Demokrasiyi savunmak Trump’a kaldıysa başımız belada

Bu nefret abidesi adam, sadece NAFTA ticaret anlaşmasının bir bitiş tarihi olmasını savunmuyor. Trump, liberal demokrasideki yozlaşmayı da gözler önüne seriyor.

Google Haberlere Abone ol

George Monbiot *

O, neredeyse her şeyi yanlış yapıyor. Ancak, Donald Trump geçtiğimiz hafta doğru bir şey yaptı. Zengin dünyanın diğer liderlerinin kapıldığı dehşete rağmen, demokrasiyi küçümseyenlere karşı demokrasiyi savundu. Muhtemelen tahmin edileceği üzere, kendisi, demokrasi konusunda tüm dünyada ayıplanıyordu.
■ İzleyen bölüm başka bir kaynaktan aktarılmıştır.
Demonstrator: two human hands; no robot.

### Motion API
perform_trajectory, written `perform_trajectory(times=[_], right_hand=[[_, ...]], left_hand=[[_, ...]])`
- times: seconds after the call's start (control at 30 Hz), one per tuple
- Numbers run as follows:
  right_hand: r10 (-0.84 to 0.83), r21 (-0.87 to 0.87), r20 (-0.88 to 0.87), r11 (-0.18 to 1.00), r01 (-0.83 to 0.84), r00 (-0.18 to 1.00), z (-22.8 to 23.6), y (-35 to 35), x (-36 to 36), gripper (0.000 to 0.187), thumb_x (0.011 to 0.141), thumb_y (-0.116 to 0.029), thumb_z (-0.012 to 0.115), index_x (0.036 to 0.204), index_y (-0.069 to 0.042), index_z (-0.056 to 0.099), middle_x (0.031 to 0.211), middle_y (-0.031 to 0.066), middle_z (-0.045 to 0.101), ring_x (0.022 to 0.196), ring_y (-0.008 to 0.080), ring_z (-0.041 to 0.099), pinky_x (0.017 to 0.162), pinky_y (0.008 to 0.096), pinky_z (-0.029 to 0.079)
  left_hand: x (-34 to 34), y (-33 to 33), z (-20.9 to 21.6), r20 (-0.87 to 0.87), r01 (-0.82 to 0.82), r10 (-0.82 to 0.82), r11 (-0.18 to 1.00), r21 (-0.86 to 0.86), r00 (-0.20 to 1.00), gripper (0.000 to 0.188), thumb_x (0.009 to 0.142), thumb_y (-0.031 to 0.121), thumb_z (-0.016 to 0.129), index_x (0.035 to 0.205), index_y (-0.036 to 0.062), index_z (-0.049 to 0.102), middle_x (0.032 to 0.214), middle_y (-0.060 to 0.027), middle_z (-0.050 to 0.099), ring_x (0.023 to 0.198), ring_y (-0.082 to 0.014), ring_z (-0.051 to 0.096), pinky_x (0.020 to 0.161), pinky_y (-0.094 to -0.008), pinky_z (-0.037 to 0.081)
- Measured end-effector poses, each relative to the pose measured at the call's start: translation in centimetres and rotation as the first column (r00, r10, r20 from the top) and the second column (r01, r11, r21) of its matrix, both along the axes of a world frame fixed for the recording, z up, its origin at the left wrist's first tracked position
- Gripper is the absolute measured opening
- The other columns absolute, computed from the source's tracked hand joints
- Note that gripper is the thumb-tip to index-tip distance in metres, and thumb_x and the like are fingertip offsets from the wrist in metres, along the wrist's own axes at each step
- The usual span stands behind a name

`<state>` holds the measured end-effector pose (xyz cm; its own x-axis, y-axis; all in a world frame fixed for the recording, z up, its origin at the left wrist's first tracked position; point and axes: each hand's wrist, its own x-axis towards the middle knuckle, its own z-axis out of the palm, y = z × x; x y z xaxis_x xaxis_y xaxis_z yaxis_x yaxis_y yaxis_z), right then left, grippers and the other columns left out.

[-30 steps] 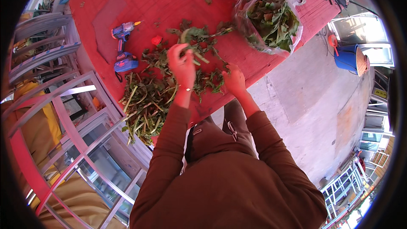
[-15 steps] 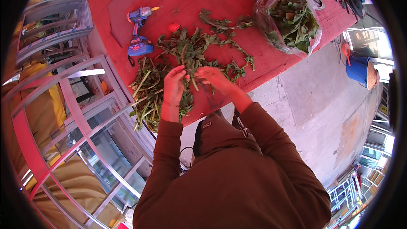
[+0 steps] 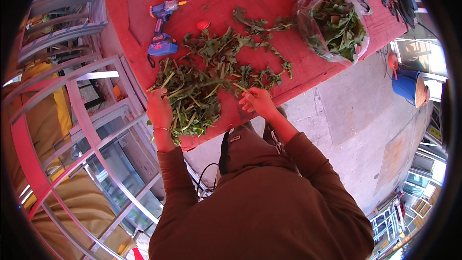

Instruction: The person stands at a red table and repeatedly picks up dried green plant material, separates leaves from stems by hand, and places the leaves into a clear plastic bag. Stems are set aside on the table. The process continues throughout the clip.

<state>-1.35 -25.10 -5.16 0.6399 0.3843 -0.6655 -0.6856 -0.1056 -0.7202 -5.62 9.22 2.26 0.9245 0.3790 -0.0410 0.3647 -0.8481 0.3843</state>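
Observation:
On the red tabletop, a heap of leafy green stems [image 3: 192,103] lies in front of me. My left hand [image 3: 160,108] is at the heap's left edge, fingers curled in around a pale stem [image 3: 168,80] that sticks up past them. Right of the heap, my right hand [image 3: 258,102] pinches the end of another green stem [image 3: 240,87] between thumb and finger. The far end of that stem merges with the leaves. More loose sprigs [image 3: 216,45] spread beyond both hands.
A blue cordless drill [image 3: 162,29] lies beyond the heap, beside a small red object [image 3: 203,25]. A clear plastic bag of leaves [image 3: 337,26] stands at the table's right. Metal frames [image 3: 82,110] crowd the left side. A blue bucket [image 3: 405,85] is on the floor at right.
My hands were close together over the middle of the greens. The left has moved left and nearer to the heap's edge; the right has shifted slightly right, with a stem now between its fingers.

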Motion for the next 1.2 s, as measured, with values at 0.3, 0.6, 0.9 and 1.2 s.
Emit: perform_trajectory(times=[0.3,0.6,0.9,1.2], right_hand=[[-0.079,0.187,-0.142,0.977,0.105,0.987,3.1,0.1,-1.4,0.026,0.105,-0.018,0.049,0.118,0.001,0.061,0.103,0.0129,0.074,0.084,0.0151,0.071,0.074,0.0278,0.056],[0.177,-0.183,0.554,0.979,-0.088,0.814,4.1,1.0,-4.3,0.013,0.091,-0.01,0.066,0.098,0.001,0.067,0.083,0.012,0.069,0.072,0.0269,0.067,0.066,0.0383,0.052],[0.306,-0.325,0.943,0.93,0.172,0.128,14.3,-0.3,0.8,0.011,0.091,-0.008,0.063,0.1,-0.001,0.065,0.093,0.0176,0.067,0.088,0.0376,0.063,0.071,0.0457,0.05],[0.421,-0.155,0.593,0.896,-0.416,0.686,10.9,-3.2,-1.0,0.019,0.1,-0.019,0.059,0.09,-0.003,0.059,0.07,0.0086,0.05,0.069,0.0217,0.054,0.061,0.0372,0.043]], left_hand=[[0.1,-9.5,-5.0,-0.104,0.153,-0.249,0.821,-0.55,0.963,0.023,0.099,0.02,0.059,0.11,0.0024,0.069,0.098,-0.0121,0.074,0.087,-0.0242,0.074,0.078,-0.0331,0.055],[1.1,-16.3,-2.4,-0.047,-0.019,-0.065,0.377,-0.926,0.997,0.027,0.102,0.02,0.063,0.11,-0.0047,0.067,0.093,-0.0005,0.066,0.087,-0.0063,0.059,0.077,-0.0229,0.048],[-0.1,-15.8,1.2,0.129,0.288,-0.34,0.471,-0.834,0.931,0.019,0.099,0.012,0.063,0.112,-0.0017,0.065,0.09,-0.0079,0.067,0.077,-0.0181,0.061,0.071,-0.0301,0.049],[-1.0,-16.7,3.2,0.238,0.596,-0.575,0.583,-0.552,0.783,0.015,0.1,0.013,0.058,0.096,-0.0014,0.059,0.081,-0.013,0.057,0.073,-0.0264,0.056,0.066,-0.0345,0.046]])
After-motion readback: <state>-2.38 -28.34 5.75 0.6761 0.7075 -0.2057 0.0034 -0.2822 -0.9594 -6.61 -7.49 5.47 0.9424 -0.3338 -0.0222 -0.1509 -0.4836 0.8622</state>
Onun suçu, Kuzey Amerika Serbest Ticaret Anlaşması’nın (NAFTA) bir “bitiş tarihi” maddesi içermesi gerektiğine dair ısrarıydı. Farklı bir deyişle, süresiz biçimde geçerli olmamalı, beş yıl sonra bitmeli ve üyelerinin bunu yeniden görüşmesine veya terk etmesine olanak sağlamalı. Dünya medyasının tüm feryatlarına rağmen ısrarcılığı, anlaşmayı yenileme çabalarına büyük zarar verdi.

1791’de yayınladığı “İnsan Hakları” bildirisinde Thomas Paine, “Her yaş ve neslin, her durumda, kendisinden önce gelen çağlar ve nesiller gibi dilediğince hareket etme özgürlüğüne sahip olması gerekir. Mezarın ötesinden yönetme kibri ve cüreti, tüm tiranlıkların en saçma ve küstah arzusudur,” diyor. Bu (görüş), -pratikte değilse bile, teoride- temel bir demokratik ilke olarak geniş ölçüde kabul görür.

NAFTA, HALKIN ONAYI ALINMADAN İMZALANDI

ABD, Kanada ve Meksika halkı, 1994’te NAFTA’ya açık biçimde onay vermiş olsaydı bile, bir anlaşmanın Kuzey Amerika’daki herkesi sürekli olarak bağlaması düşüncesi dayanılmaz olurdu. Kanada ve Meksika hükümetlerince savunulan fikir, anlaşmanın biraz değişiklik yapılmış bir biçiminin artık gelecekteki tüm hükümetleri bağlaması gerektiğini ifade ediyor.

Buna karşın, Kuzey Amerika halkı NAFTA’ya açık biçimde onay vermedi. (Hükümetler) anlaşmanın oylamaya sunulmasını asla istemediler ve iki partinin verdiği destek (Cumhuriyetçi Parti ve Demokrat Parti), muhalif sesler için çok dar bir alan kalmasına yol açtı. Her üç halktaki büyük taban direnişi görmezden gelindi veya itibarsızlaştırıldı. Anlaşma politik ve ticari seçkinler arasında sabitlendi ve ona bir ölümsüzlük bahşedildi.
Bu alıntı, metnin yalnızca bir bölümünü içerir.